_Assigned task_
From the first line of the data below, copy each line up to the one containing "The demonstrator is", and include that line too.
-------- Provided data
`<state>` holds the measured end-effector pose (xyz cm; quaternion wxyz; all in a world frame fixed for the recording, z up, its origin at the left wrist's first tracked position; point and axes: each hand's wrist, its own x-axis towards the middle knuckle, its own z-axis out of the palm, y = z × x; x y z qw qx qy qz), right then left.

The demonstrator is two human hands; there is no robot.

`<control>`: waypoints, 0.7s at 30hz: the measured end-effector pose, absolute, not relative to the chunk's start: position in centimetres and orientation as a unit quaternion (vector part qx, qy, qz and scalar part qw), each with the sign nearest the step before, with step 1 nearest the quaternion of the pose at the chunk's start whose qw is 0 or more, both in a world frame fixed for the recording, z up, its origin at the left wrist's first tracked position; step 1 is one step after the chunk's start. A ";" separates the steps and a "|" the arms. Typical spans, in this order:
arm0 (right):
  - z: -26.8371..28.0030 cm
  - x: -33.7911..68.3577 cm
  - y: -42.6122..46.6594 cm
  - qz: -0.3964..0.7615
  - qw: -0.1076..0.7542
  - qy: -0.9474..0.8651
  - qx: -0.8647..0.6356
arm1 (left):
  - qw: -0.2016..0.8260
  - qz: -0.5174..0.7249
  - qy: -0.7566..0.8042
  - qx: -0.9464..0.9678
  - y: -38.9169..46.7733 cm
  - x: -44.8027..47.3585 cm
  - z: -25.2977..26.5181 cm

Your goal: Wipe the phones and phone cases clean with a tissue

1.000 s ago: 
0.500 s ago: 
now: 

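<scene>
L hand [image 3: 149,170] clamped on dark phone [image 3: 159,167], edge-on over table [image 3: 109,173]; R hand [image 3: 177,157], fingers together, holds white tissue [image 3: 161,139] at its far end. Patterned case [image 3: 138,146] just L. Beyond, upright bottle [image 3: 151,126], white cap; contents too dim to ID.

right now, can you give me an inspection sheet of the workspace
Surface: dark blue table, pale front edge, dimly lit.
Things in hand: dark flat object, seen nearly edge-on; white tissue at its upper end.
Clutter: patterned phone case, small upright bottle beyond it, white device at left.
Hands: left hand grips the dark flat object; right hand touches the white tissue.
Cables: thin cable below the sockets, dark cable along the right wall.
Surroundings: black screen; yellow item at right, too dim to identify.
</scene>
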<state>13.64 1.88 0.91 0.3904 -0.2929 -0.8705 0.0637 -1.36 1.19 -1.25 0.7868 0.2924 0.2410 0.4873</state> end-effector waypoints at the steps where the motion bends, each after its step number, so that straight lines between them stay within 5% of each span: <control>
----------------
_Response below_
`<state>` holds the measured end-effector pose (xyz cm; quaternion wxyz; all in a world frame fixed for the recording, z up, its origin at the left wrist's first tracked position; point and axes: each hand's wrist, its own x-axis towards the middle knuckle, its own z-axis out of the palm, y = z × x; x y z qw qx qy qz), right then left.

The demonstrator is two human hands; there is no robot.

With this, the output is complete.